In queste condizioni le posizioni politicamente meno remunerative appaiono proprio quelle di centro. Ma i sondaggi si limitano a registrare le intenzioni di voto del momento. L’evoluzione politica è però una cosa più complessa, i sondaggi non possono anticiparla. Nessun sondaggio pre-elettorale (prima delle elezioni del 2018) avrebbe potuto prevedere la formazione del governo fra 5 Stelle e Lega nè quello successivo fra 5 Stelle e Pd. Per la stessa ragione, nessun sondaggio può anticipare quali alleanze parlamentari prenderanno forma dopo le prossime elezioni. E tutto ciò vale anche se non si mettono in conto avvento e ruolo del governo Draghi. Se non che, dal governo Draghi e dai suoi effetti non è proprio possibile prescindere.

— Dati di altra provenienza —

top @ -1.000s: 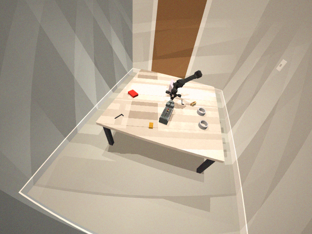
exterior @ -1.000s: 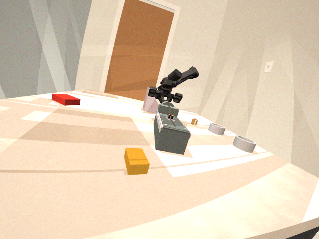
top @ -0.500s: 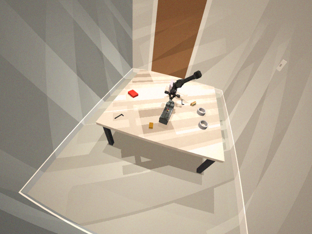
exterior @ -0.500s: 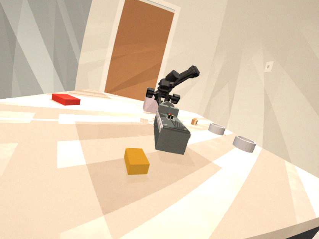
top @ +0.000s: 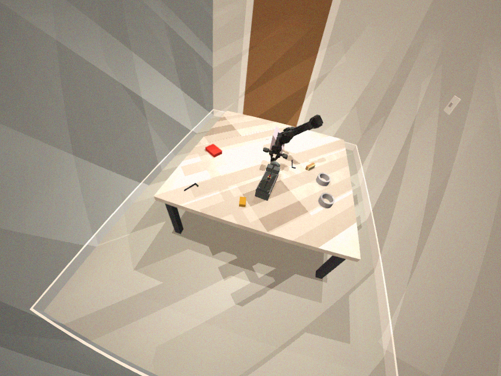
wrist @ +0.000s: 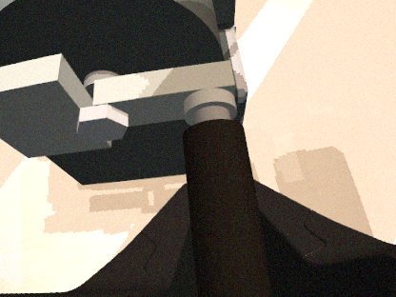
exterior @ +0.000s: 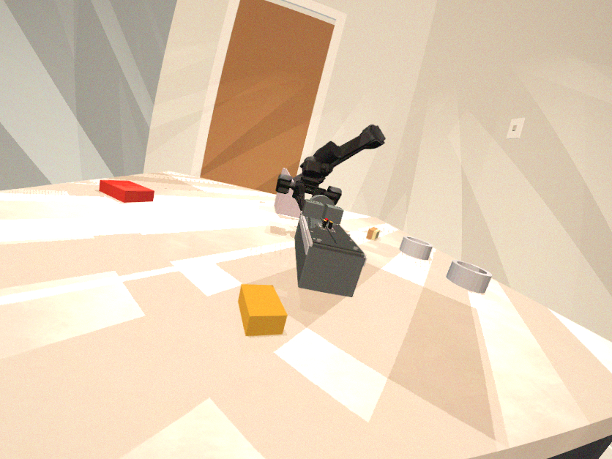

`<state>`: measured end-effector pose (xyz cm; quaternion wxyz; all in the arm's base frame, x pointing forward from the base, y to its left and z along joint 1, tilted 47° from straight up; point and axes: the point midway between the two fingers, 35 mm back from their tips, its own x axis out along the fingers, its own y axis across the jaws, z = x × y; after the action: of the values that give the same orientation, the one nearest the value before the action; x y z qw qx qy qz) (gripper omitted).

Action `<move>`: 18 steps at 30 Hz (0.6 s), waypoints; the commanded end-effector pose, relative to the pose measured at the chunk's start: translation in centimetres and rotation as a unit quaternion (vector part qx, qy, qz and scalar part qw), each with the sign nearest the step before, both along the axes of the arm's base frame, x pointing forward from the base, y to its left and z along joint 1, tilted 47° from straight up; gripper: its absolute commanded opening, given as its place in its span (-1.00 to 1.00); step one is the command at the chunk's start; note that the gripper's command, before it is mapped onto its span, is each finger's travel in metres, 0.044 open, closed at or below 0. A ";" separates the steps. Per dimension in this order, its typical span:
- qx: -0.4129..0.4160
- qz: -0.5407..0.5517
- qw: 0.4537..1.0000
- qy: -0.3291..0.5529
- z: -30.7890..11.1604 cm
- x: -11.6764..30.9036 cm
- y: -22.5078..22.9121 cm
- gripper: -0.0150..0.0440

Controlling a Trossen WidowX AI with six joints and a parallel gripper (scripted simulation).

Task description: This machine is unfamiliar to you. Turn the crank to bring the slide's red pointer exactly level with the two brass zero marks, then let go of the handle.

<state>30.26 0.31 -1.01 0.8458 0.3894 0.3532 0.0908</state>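
Note:
The machine (top: 262,193) (exterior: 329,269) is a long dark grey box with a slide slot along its top. The red pointer (top: 268,176) (exterior: 326,219) is a tiny spot beside the small brass marks (exterior: 330,225); the views are too coarse to tell whether they are exactly level. The crank arm (wrist: 164,109) lies nearly sideways across the machine's end in the wrist view. Its dark brown handle (wrist: 216,160) points down toward the gripper's base. My gripper (top: 274,158) (wrist: 216,191) is shut on this handle, one finger on each side.
A pale pink panel (exterior: 287,200) stands behind the gripper. A red block (top: 213,150) (exterior: 126,191) lies left, an orange block (top: 242,201) (exterior: 261,310) near the machine's front. Two grey rings (top: 323,179) (exterior: 468,276) and a small tan block (top: 310,166) (exterior: 372,233) lie right.

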 end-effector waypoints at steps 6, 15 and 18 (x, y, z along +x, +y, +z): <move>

Man mano che passa il tempo diventa sempre più difficile definire «tecnico» questo governo. Nonostante il fatto che nella tradizione italiana tecnico sia sinonimo di «competente» e che la competenza sia una virtù che gli italiani, per lo più, sono poco propensi ad associare alla politica. Checché ne dicano le inconsolabili vedove del governo Conte, nell’opinione pubblica si è fatta strada la consapevolezza che l’attuale esecutivo unisca competenza e taratura politica.

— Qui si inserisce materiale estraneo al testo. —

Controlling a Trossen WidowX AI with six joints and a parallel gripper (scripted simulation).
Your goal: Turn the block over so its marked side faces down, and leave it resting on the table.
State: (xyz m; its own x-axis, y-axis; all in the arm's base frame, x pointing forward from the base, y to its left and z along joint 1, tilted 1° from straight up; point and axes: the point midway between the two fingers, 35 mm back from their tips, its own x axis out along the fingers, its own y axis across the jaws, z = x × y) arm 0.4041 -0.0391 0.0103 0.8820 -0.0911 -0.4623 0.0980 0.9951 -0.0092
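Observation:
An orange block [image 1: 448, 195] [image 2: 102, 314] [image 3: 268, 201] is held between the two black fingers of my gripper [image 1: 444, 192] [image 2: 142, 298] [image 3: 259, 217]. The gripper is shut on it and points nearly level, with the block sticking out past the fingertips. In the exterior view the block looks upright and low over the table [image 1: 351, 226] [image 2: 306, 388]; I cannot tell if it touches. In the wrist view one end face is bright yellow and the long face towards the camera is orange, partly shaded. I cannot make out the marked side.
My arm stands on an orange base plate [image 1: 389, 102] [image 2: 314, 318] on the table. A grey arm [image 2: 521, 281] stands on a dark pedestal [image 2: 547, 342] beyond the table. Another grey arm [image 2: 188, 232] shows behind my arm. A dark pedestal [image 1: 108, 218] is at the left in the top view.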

Questo governo è a tutti gli effetti un governo di centro. Non lo è solo, banalmente, perché, data la composizione della coalizione che lo sostiene, deve tenersi in equilibrio fra la destra e la sinistra. Lo è anche perché, fatti salvi gli effetti, più o meno distorsivi, delle inevitabili mediazioni quotidiane, le sue politiche tengono la barra al centro, si sforzano di unire interventismo statale selettivo e sostegno al mercato e alla iniziativa privata, attenzione alle fasce più povere della popolazione e misure a favore dello sviluppo e della crescita. Chi accusa il governo Draghi di essere «liberista» non conosce il significato della parola, straparla.

L’azione neo-centrista del governo Draghi può avere successo oppure no. Se arriverà il successo — sotto forma, innanzitutto, di una sostenuta ripresa economica capace di durare nel tempo — ne uscirà rivoluzionata la politica italiana. Se le politiche di centro hanno successo, ne consegue che le posizioni di centro tornano ad essere politicamente appetibili.